Ethel Street House

Cold and Hungry and Far From Home

The first place where we lived on our own in the United States was the first floor of this nice house on Ethel Street in Grand Rapids, Michigan.

In “Home Furnishings,” the young narrator, speaking of the detested pigtails that her mother and grandmother make her wear, says:

That made me look like a refugee, which in fact I was. Or, as Americans at the start of the Fifties liked to put it, a DP—a Displaced Person. That term didn’t disturb me as much as it did my family because that’s how I felt: displaced first from Latvia, then from Austria and now from Ethel Street.
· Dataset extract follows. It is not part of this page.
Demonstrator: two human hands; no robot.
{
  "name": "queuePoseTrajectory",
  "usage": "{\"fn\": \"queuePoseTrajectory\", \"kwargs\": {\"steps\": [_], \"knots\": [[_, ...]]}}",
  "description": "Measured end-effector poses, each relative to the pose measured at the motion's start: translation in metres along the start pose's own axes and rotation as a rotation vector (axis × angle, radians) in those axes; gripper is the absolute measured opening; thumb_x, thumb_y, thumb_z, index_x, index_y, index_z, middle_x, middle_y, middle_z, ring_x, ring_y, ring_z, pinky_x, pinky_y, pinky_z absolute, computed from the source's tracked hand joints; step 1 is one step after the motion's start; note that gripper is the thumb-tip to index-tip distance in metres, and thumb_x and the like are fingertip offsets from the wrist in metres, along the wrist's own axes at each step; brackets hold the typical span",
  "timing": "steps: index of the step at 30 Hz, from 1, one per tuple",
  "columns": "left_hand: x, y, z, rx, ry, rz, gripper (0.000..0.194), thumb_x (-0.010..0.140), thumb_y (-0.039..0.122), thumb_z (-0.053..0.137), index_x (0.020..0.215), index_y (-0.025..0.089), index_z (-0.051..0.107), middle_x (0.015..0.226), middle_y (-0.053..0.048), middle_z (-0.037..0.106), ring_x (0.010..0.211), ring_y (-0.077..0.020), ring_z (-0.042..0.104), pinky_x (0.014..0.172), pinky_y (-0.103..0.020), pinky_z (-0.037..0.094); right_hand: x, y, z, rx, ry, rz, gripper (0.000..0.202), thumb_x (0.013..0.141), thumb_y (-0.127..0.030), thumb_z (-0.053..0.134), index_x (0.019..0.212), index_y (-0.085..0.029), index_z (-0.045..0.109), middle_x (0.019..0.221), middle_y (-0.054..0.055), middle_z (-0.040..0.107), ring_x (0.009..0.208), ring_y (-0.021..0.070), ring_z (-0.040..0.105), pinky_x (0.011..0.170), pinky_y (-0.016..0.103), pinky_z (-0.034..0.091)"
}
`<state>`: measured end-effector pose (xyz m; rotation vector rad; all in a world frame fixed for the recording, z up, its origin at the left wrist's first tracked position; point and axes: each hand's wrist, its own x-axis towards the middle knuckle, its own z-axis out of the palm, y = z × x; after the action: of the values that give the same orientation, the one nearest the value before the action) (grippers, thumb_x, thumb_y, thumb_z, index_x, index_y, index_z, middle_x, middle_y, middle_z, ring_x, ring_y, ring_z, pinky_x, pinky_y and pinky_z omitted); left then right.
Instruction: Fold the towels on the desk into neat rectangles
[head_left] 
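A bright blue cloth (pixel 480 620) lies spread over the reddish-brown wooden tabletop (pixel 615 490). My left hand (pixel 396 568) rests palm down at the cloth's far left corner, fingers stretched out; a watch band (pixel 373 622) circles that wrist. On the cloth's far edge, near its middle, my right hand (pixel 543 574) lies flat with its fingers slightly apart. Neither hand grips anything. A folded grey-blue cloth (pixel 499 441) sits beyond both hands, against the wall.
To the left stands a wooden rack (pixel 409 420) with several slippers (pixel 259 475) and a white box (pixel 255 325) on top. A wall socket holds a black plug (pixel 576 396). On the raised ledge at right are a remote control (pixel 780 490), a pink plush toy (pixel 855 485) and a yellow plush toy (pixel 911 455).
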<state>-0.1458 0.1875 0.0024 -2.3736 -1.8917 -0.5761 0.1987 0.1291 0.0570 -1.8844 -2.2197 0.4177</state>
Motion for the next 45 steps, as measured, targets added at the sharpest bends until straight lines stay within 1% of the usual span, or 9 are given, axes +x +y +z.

The series of stories that will comprise this collection are about the growing up and growing old of a girl much like me from a family much like mine. Like me, she is displaced from Latvia to Austria and then, in the States, from Michigan to Massachusetts to Alabama and, finally, Maryland. She experiences the dislocating effects of major public events such as the Soviet Union’s lowering the Iron Curtain on her nation and the socio-sexual revolution of the Sixties. Also more private events such as childbirth, marriage, divorce and death.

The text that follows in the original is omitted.